**Your assignment:** Leaving out all pictures, write out word for word the lines from the one containing "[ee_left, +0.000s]" to the end of the data below.

☆ ☆ ☆ ☆ ☆ ☆ ☆

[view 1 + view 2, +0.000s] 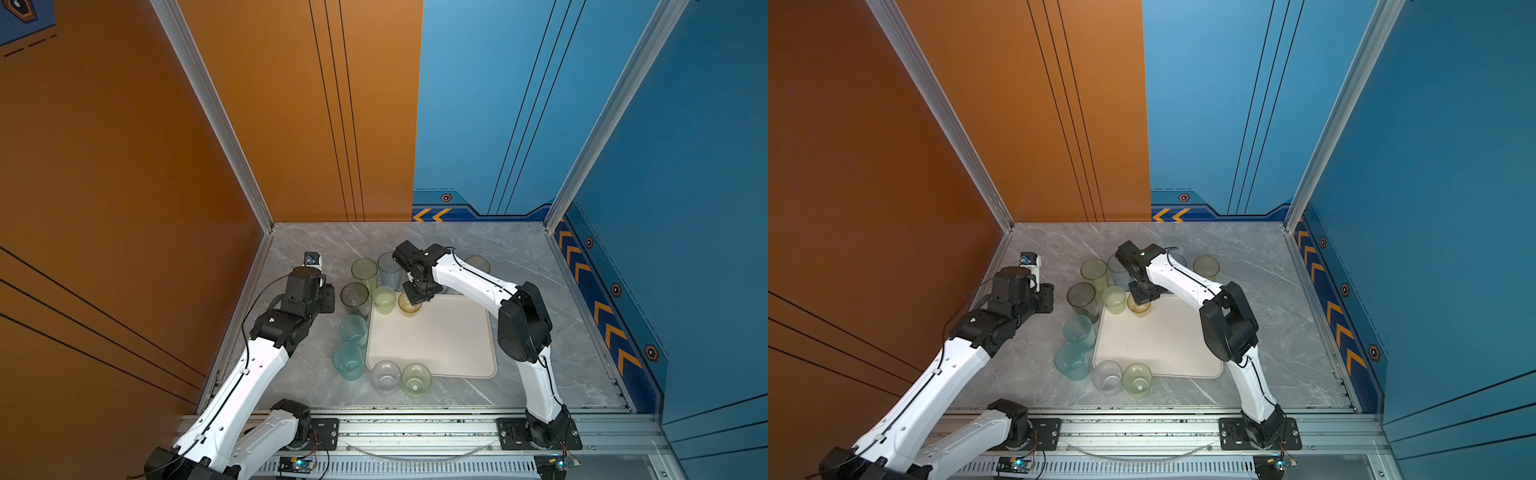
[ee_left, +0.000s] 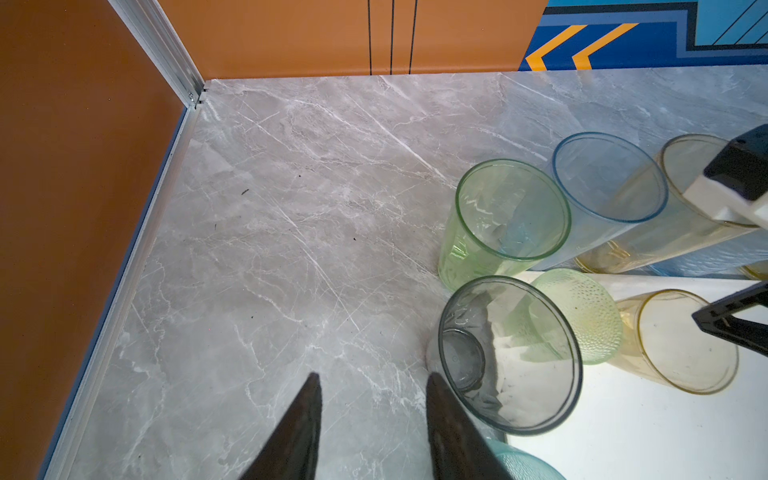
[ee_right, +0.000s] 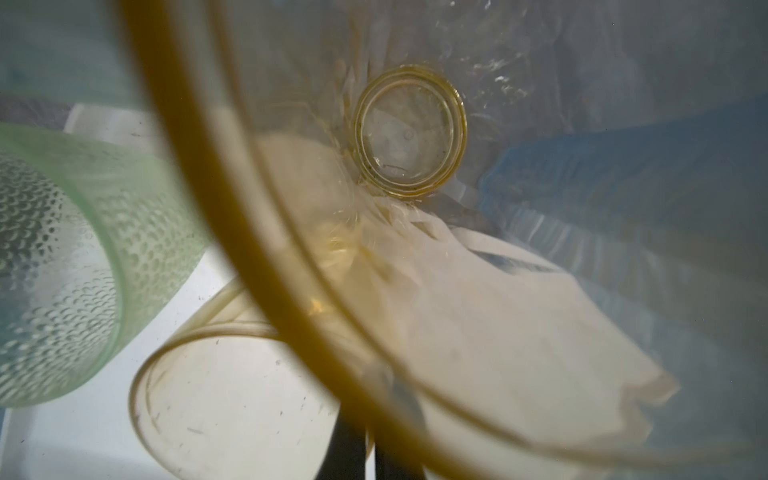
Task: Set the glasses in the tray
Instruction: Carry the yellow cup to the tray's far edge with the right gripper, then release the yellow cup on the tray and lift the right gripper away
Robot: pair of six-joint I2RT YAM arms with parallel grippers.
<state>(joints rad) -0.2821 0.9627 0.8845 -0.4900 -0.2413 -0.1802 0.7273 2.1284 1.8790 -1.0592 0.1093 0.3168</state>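
The short yellow glass [image 1: 408, 309] stands in the far corner of the tray [image 1: 449, 340]. The right pincer [image 1: 415, 300] is closed, seemingly on its thin rim wall, the natural hold. The glass looks light, stiff and slippery. The left pincer [image 2: 372, 378] hangs half-open, empty.

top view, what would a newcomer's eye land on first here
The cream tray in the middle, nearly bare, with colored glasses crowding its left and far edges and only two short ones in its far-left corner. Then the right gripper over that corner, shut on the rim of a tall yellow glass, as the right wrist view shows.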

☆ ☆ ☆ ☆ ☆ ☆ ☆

**Problem solution:**
[ee_left, +0.000s] 
[ee_right, +0.000s] 
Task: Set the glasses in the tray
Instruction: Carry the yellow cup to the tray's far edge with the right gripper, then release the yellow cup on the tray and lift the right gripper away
Robot: pair of six-joint I2RT YAM arms with parallel grippers.
<state>(joints rad) -0.2821 0.9627 0.8845 -0.4900 -0.2413 -0.1802 0.7273 2.1284 1.8790 -1.0592 0.1093 0.3168</state>
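The short yellow glass [image 1: 408, 309] stands in the far corner of the tray [image 1: 449, 340]. The right pincer [image 1: 415, 300] is closed, seemingly on its thin rim wall, the natural hold. The glass looks light, stiff and slippery. The left pincer [image 2: 372, 378] hangs half-open, empty.

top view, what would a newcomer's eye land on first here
The cream tray in the middle, nearly bare, with colored glasses crowding its left and far edges and only two short ones in its far-left corner. Then the right gripper over that corner, shut on the rim of a tall yellow glass, as the right wrist view shows.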

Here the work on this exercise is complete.